Since the early 2000s, AI systems have eliminated more than 1.7 million jobs, and that number will only increase as AI improves. Some research estimates that by 2025, AI will eliminate more than 85 million jobs.
But for all the talk about job security, AI is also proving to be a powerful tool in healthcare—specifically, cancer detection. One recently published study has shown that, remarkably, artificial intelligence was able to detect 20 percent more cancers in imaging scans than radiologists alone.
Published in The Lancet Oncology, the study analyzed the scans of 80,000 Swedish women with a moderate hereditary risk of breast cancer who had undergone a mammogram between April 2021 and July 2022. Half of these scans were read by AI and then a radiologist to double-check the findings. The second group of scans was read by two researchers without the help of AI. (Currently, the standard of care across Europe is to have two radiologists analyze a scan before diagnosing a patient with breast cancer.)
The study showed that the AI group detected cancer in 6 out of every 1,000 scans, while the radiologists detected cancer in 5 per 1,000 scans.
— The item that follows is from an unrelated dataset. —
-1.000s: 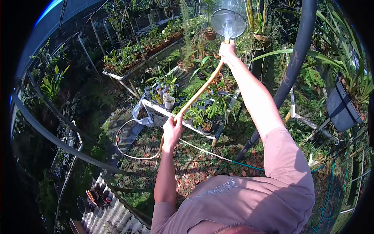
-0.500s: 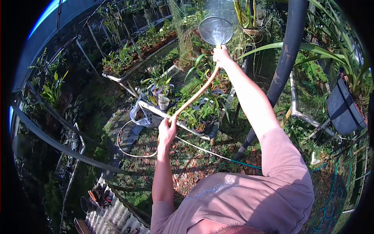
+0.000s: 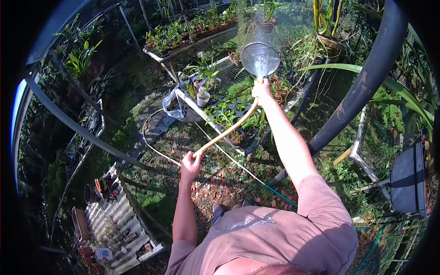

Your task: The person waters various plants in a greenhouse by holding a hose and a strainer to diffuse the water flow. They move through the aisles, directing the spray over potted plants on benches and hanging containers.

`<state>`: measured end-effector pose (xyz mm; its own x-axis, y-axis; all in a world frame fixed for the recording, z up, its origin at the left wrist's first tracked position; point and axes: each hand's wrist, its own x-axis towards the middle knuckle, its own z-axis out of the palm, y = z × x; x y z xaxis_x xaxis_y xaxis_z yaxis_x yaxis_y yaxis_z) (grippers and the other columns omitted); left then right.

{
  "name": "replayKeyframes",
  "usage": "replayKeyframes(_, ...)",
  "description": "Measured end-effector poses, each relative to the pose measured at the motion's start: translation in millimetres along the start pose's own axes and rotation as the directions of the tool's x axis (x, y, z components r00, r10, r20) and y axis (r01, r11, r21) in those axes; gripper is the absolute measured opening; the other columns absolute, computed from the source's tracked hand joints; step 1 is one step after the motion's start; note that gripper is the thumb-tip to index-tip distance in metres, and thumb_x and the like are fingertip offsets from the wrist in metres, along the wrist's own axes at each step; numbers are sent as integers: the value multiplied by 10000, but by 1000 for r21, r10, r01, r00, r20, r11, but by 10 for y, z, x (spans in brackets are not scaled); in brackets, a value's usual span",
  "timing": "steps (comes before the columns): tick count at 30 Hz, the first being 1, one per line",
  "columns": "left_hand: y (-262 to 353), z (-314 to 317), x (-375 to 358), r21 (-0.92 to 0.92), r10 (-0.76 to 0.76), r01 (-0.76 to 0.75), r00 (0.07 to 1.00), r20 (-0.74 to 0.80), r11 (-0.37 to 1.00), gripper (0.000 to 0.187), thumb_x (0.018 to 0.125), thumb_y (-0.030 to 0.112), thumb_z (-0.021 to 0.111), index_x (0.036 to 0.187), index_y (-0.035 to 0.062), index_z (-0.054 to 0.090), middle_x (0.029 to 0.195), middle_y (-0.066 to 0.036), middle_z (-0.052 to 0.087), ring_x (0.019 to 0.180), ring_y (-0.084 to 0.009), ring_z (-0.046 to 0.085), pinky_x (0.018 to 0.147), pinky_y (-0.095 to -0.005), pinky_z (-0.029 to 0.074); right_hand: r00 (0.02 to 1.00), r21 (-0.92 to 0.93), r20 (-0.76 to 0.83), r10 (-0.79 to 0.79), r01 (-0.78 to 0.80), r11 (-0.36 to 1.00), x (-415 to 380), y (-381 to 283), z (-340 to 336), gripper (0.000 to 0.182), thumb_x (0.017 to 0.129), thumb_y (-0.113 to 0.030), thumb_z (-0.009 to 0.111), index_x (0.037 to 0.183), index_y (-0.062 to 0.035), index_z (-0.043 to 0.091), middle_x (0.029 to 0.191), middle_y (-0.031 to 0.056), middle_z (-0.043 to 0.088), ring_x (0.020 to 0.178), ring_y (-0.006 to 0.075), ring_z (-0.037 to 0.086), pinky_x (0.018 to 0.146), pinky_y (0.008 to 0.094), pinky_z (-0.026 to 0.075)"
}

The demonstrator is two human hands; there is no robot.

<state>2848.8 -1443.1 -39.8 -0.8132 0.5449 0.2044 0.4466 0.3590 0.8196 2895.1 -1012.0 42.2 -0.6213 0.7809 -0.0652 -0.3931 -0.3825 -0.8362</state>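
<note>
My right hand (image 3: 262, 91) is stretched far forward, closed around the end of a tan hose. Just beyond it stands a round mesh disc (image 3: 260, 59) with a bright splash of water at its lower part, and fine spray hangs past it. The hose (image 3: 228, 130) bends down and left to my left hand (image 3: 190, 166), whose fingers are wrapped round it. Potted plants (image 3: 224, 117) on a mesh-topped bench (image 3: 192, 104) lie beneath and beyond the hose.
A thick dark pipe (image 3: 362, 87) slants across the right, near a large black pot (image 3: 408, 178). A hanging orchid (image 3: 329, 42) is at upper right. Corrugated roofing (image 3: 114, 220) with small pots lies lower left. The hose loops over the leafy ground.
The view has shifted, so the benches and pipe appear further right. My left hand is lower in view, still on the hose. Water keeps splashing at the mesh disc.
</note>
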Motion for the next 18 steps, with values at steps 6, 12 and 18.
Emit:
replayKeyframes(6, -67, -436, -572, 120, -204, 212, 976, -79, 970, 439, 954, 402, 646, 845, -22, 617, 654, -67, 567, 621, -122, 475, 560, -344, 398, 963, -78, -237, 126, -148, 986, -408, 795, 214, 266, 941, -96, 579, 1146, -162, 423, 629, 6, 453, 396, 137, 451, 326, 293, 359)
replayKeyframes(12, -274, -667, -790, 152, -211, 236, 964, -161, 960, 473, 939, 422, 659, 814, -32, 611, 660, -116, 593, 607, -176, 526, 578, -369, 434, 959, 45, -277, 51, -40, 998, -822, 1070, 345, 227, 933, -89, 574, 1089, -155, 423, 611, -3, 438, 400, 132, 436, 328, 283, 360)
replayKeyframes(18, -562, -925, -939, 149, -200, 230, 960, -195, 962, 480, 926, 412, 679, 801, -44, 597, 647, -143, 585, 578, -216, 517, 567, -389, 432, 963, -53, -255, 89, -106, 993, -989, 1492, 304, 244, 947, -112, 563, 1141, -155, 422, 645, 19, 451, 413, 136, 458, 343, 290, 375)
In other words, AI found 20 percent more cancers than the highly-trained radiologists.
Scientists have been using MRI images (like the ones pictured here) to train artificial intelligence to detect cancers earlier and with more accuracy. Here, MIT's AI system, MIRAI, looks for patterns in a patient's mammograms to detect breast cancer earlier than ever before. news.mit.edu
But even though the AI was better able to pinpoint cancer on an image, it doesn’t mean radiologists will soon be out of a job. Dr. Laura Heacock, a breast radiologist at NYU, said in an interview with CNN that radiologists do much more than simply screening mammograms, and that even well-trained technology can make errors. “These tools work best when paired with highly-trained radiologists who make the final call on your mammogram. Think of it as a tool like a stethoscope for a cardiologist.”
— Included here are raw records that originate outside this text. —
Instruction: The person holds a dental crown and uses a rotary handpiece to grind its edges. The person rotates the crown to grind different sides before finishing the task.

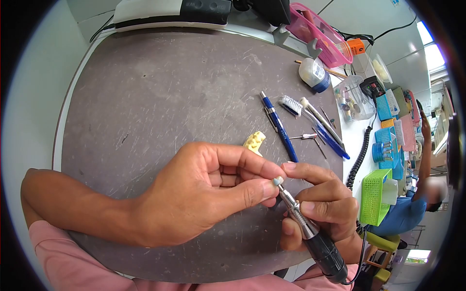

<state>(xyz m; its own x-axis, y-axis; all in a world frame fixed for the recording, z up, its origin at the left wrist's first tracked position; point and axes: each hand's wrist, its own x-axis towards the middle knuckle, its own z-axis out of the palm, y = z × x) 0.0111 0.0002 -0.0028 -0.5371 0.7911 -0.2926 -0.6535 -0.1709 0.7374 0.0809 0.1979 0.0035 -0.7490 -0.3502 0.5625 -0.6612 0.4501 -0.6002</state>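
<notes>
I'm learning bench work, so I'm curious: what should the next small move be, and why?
Probably a slight turn of the small pale piece by the left hand, with the right hand holding the handpiece steady. The piece is pinched right by the handpiece's tip, so turning could present another side.

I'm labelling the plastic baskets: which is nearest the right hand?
The lime-green basket, lowest in the picture; the blue baskets and large pink basket sit farther from the right hand.
</notes>
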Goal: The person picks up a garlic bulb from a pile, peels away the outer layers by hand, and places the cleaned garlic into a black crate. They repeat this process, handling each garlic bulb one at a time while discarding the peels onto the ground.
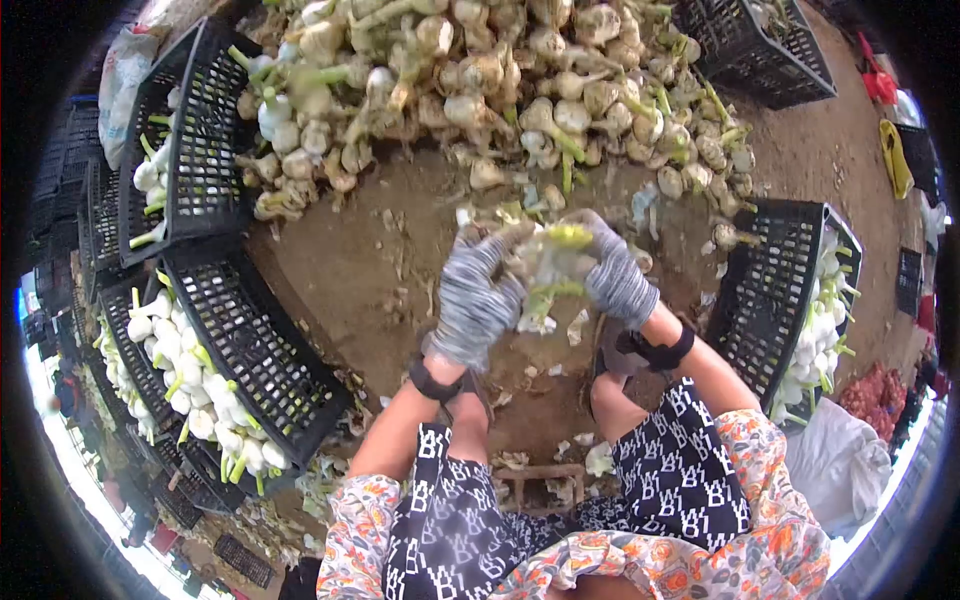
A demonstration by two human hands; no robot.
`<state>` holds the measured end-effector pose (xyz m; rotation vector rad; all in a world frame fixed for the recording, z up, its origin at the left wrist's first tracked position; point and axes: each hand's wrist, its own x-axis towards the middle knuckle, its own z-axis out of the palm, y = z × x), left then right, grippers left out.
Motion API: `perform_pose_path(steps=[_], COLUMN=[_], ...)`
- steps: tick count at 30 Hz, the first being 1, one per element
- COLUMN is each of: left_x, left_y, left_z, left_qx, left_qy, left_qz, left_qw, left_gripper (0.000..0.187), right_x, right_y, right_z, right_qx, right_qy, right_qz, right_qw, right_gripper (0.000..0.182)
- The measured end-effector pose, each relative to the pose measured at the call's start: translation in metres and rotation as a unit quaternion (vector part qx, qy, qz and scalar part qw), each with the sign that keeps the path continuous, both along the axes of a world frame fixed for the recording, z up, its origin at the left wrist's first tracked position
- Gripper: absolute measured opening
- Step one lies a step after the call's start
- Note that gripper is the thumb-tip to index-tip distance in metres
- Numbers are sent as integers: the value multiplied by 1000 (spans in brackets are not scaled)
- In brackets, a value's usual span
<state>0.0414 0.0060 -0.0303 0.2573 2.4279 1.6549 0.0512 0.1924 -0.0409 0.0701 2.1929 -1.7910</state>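
My left hand (478, 295) and my right hand (612, 270), both in grey striped knit gloves, meet in front of my knees. Between them is a garlic bulb (548, 262) with a yellow-green stem, smeared by motion. The fingers of both hands are closed around it, though the left fingertips are partly hidden. Loose pale skins and green leaf scraps hang or lie just under the hands. Beyond them rises a large heap of untrimmed garlic (470, 75), with dirty skins and stems.
Black plastic crates (255, 345) of peeled white garlic (195, 370) stand on my left. Another crate (770, 290) with white bulbs is on my right, and one more (765, 50) stands at the far right. A white sack (840, 465) lies near my right elbow. Skins litter the dirt floor (340, 250).
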Motion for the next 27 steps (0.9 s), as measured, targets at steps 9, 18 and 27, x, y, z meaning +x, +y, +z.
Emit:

AI is still an emerging technology, but more and more doctors are using them to detect different cancers. For example, researchers at MIT have developed a program called MIRAI, which looks at patterns in patient mammograms across a series of scans and uses an algorithm to model a patient's risk of developing breast cancer over time. The program was "trained" with more than 200,000 breast imaging scans from Massachusetts General Hospital and has been tested on over 100,000 women in different hospitals across the world. According to MIT, MIRAI "has been shown to be more accurate in predicting the risk for developing breast cancer in the short term (over a 3-year period) compared to traditional tools." It has also been able to detect breast cancer up to five years before a patient receives a diagnosis.
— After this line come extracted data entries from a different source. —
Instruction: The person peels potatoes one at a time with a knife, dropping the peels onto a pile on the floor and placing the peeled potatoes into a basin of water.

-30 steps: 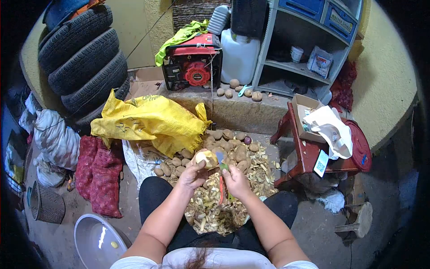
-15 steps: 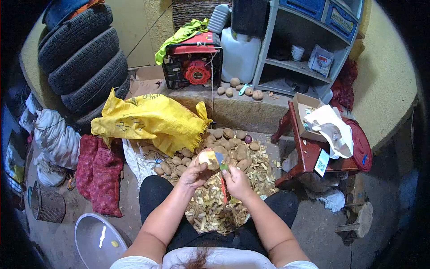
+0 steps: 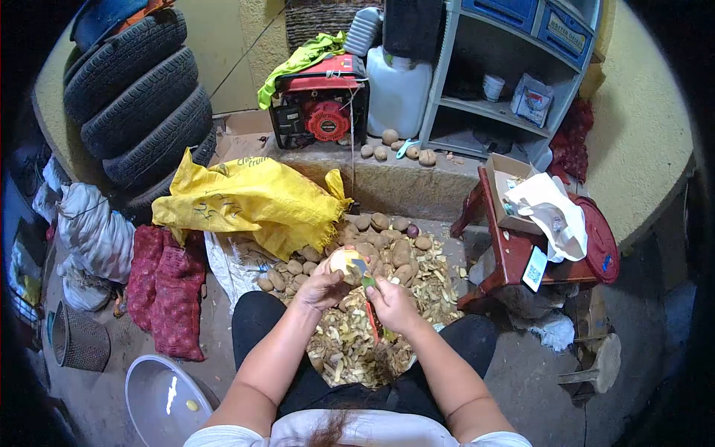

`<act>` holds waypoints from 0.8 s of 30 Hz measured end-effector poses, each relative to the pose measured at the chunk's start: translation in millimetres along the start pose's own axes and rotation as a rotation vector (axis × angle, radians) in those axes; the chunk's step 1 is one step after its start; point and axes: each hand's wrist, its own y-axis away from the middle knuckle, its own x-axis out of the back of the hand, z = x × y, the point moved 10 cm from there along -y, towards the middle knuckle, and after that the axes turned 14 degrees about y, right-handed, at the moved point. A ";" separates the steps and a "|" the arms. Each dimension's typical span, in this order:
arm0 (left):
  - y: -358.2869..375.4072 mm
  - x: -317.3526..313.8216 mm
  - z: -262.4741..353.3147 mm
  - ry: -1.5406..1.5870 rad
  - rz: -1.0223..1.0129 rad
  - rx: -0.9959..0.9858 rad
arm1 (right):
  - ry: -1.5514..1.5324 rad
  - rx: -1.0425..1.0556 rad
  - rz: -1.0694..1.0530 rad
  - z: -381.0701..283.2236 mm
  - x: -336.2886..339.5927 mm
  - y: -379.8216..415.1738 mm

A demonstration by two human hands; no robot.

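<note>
Held up over the pile, a mostly peeled pale potato point(image 3: 342, 260) sits in the fingers of my left hand point(image 3: 322, 290). My right hand point(image 3: 393, 305) is closed on the green handle of a knife point(image 3: 369, 281), whose grey blade lies against the potato's right side. A red and green strip point(image 3: 372, 320) hangs below my right hand. Under both hands spreads a heap of potato peels point(image 3: 344, 339). Just beyond it lie many unpeeled brown potatoes point(image 3: 402, 255) with a purple onion point(image 3: 412, 231) at their edge.
A grey basin point(image 3: 141, 398) with one peeled potato point(image 3: 191, 405) stands at lower left. Red net sacks point(image 3: 167, 298) and a yellow sack point(image 3: 246, 201) lie left of the pile. A red stool point(image 3: 514, 257) stands right, a generator point(image 3: 320, 112) behind.
The blade and my right hand have shifted slightly to the left along the potato. The potato has turned a little in my left hand.
</note>
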 end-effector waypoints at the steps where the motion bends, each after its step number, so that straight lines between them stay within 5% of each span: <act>1: -0.1 2.5 -1.8 0.023 0.022 0.004 | -0.055 -0.013 -0.004 3.1 -2.0 0.3; 8: -0.6 -1.3 -0.2 -0.033 -0.007 0.045 | 0.056 -0.043 -0.162 4.1 -16.0 4.5; 10: -2.7 4.8 -1.9 -0.015 0.031 0.027 | -0.014 0.007 0.014 -1.0 -9.3 4.2; 15: -3.4 9.7 -1.8 0.011 0.057 -0.046 | -0.315 0.020 0.020 10.2 -23.3 -0.5; 17: -6.6 25.7 -3.3 -0.003 0.074 -0.068 | -0.904 -0.401 -0.322 31.0 -58.8 9.6; 21: -8.4 67.4 -6.2 -0.074 0.268 -0.067 | -1.375 -0.634 -0.413 54.4 -85.6 10.8; 24: -4.2 84.0 -6.9 0.027 0.395 -0.043 | -1.456 -0.773 -0.341 89.0 -84.7 8.7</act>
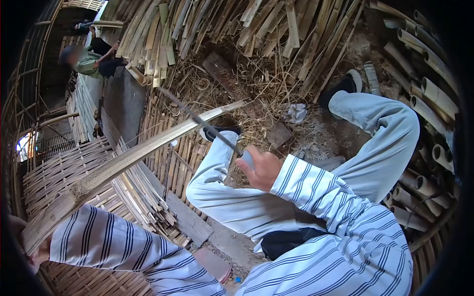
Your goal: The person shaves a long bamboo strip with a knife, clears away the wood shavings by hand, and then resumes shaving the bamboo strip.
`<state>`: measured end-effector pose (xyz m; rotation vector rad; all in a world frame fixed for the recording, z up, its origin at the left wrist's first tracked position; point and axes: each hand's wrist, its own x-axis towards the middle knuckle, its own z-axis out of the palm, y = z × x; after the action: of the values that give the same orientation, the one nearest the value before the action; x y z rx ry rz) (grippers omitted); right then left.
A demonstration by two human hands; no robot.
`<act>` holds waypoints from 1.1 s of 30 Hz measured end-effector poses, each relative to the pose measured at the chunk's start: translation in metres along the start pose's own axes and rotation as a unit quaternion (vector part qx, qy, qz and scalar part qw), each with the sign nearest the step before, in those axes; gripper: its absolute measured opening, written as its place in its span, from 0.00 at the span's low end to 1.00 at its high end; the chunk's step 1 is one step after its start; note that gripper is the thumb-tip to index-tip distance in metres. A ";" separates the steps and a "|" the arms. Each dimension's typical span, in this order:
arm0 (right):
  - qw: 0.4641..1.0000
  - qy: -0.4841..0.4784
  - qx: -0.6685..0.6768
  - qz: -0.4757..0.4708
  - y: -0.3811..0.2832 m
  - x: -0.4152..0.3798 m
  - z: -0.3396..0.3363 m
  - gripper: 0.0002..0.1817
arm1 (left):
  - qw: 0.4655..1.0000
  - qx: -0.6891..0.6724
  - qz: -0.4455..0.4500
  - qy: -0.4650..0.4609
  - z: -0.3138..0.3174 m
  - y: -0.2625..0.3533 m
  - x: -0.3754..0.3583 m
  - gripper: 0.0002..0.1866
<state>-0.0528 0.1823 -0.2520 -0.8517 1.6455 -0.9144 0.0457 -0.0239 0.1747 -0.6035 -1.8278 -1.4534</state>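
A long split bamboo strip (pixel 143 148) runs from the lower left corner up to the middle of the view, its far end tapering to a point. My left hand (pixel 39 254) is closed around its near end, partly lost in the dark rim of the picture. In my right hand (pixel 261 170) is the grey handle of a long, thin-bladed knife (pixel 180 104). The blade points up and left, and crosses over the strip in this view. My fingers are wrapped round the handle, with the thumb along it.
Bundled bamboo slats (pixel 197 24) lie at the top, with fibrous shavings (pixel 266 93) over the ground. Round bamboo poles (pixel 437 101) are stacked on the right. Woven bamboo panels (pixel 64 167) and a strip bundle (pixel 143 197) are at left. Another person (pixel 91 61) sits at upper left.
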 end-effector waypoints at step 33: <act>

The challenges for cancer-detecting AI tools now is not just accuracy. AI tools are also being challenged to perform consistently well across different ages, races, and breast density profiles, particularly given the increased risks that different women face. For example, Black women are 42 percent more likely than white women to die from breast cancer, despite having nearly the same rates of breast cancer as white women. Recently, an FDA-approved AI device for screening breast cancer has come under fire for wrongly detecting cancer in Black patients significantly more often than white patients.
As AI technology improves, radiologists will be able to accurately scan a more diverse set of patients at a larger volume than ever before, potentially saving more lives than ever.